Work instruction.
In the data below, find the line that contains "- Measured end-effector" and the line that contains "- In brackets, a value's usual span". Copy both, plus every line between them, exactly.

Exercise data.
● ● ● ● ●

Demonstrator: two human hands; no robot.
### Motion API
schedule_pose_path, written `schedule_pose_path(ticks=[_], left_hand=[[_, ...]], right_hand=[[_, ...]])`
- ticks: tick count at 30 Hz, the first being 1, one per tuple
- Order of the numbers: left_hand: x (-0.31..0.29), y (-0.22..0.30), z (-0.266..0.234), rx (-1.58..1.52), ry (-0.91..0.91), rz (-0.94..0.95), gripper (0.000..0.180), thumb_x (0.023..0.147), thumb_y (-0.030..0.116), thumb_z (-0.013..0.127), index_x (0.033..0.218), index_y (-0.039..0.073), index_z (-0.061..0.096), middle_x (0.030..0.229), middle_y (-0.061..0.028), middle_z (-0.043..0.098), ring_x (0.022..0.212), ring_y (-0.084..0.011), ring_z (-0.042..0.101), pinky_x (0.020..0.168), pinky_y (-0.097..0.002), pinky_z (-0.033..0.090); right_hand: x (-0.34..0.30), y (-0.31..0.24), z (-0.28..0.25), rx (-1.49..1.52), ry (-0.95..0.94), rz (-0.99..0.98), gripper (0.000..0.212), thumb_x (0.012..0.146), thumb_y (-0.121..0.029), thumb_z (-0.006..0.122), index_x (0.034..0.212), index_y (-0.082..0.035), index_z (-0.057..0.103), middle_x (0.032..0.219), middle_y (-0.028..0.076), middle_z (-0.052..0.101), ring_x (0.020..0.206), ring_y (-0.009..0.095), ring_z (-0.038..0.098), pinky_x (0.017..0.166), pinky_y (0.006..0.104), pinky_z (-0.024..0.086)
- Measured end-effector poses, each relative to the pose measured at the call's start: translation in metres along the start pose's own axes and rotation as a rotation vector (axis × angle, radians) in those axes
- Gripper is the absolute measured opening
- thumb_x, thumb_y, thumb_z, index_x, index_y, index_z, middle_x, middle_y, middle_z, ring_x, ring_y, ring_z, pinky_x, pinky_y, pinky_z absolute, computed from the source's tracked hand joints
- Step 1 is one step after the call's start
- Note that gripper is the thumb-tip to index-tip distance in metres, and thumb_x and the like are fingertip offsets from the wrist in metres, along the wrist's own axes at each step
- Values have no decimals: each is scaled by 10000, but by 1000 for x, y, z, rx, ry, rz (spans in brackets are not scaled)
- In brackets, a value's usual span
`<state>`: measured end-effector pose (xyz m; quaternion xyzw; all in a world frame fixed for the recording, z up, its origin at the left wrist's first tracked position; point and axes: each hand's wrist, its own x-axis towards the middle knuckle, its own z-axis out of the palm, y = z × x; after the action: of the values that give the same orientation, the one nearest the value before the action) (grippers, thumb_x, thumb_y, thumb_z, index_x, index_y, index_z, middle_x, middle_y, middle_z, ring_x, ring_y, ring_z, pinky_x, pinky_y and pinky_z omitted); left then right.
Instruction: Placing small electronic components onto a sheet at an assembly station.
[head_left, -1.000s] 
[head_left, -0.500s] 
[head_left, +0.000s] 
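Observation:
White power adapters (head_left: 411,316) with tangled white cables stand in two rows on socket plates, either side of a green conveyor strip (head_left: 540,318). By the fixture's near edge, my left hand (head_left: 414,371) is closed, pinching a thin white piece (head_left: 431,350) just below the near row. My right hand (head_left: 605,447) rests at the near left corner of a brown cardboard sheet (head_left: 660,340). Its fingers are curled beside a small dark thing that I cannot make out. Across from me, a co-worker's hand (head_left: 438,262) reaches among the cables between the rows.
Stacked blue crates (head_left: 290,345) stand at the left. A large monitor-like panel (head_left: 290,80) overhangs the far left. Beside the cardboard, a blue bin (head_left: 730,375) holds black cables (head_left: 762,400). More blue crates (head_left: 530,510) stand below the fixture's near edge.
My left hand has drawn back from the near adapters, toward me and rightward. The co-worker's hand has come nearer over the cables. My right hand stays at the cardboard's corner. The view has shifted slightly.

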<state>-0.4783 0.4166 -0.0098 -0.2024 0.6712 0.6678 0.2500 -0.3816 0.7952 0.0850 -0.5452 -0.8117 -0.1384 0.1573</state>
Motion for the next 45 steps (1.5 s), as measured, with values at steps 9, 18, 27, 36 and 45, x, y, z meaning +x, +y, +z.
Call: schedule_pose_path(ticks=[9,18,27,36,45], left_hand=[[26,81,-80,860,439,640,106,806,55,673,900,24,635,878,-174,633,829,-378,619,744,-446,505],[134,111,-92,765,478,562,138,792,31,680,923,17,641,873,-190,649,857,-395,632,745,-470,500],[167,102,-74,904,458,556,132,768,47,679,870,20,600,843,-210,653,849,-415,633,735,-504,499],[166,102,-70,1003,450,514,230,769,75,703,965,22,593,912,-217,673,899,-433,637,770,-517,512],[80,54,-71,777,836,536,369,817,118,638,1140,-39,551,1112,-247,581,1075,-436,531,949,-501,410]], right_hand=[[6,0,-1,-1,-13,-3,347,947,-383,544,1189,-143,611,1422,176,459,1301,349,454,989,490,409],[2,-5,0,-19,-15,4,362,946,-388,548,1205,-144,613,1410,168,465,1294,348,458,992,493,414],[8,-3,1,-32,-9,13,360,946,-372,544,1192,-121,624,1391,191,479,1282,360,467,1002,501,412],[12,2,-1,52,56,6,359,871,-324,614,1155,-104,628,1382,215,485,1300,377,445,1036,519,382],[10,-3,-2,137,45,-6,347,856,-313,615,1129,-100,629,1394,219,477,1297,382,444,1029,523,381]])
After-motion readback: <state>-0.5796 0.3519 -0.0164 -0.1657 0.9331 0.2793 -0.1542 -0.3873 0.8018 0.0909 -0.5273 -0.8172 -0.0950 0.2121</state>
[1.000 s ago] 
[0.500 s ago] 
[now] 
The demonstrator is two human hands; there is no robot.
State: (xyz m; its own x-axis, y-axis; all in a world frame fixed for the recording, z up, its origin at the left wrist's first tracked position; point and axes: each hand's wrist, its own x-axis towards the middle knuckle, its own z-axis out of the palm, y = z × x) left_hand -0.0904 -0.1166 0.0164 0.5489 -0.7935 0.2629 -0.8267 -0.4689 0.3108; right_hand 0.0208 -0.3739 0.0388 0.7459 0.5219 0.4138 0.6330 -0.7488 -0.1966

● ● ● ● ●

Answer for this exercise.
- Measured end-effector poses, each relative to the pose measured at the call's start: translation in metres along the start pose's own axes and rotation as a rotation vector (axis × angle, radians) in those axes
- Gripper is the absolute measured opening
- thumb_x, thumb_y, thumb_z, index_x, index_y, index_z, middle_x, middle_y, middle_z, ring_x, ring_y, ring_z, pinky_x, pinky_y, pinky_z absolute, computed from the source's tracked hand joints
- Step 1 is one step after the call's start
- Note that gripper is the thumb-tip to index-tip distance in metres, and thumb_x and the like are fingertip offsets from the wrist in metres, along the wrist's own axes at each step
- Values have no decimals: each is scaled by 10000, but by 1000 for x, y, z, rx, ry, rz (spans in brackets are not scaled)
- In brackets, a value's usual span

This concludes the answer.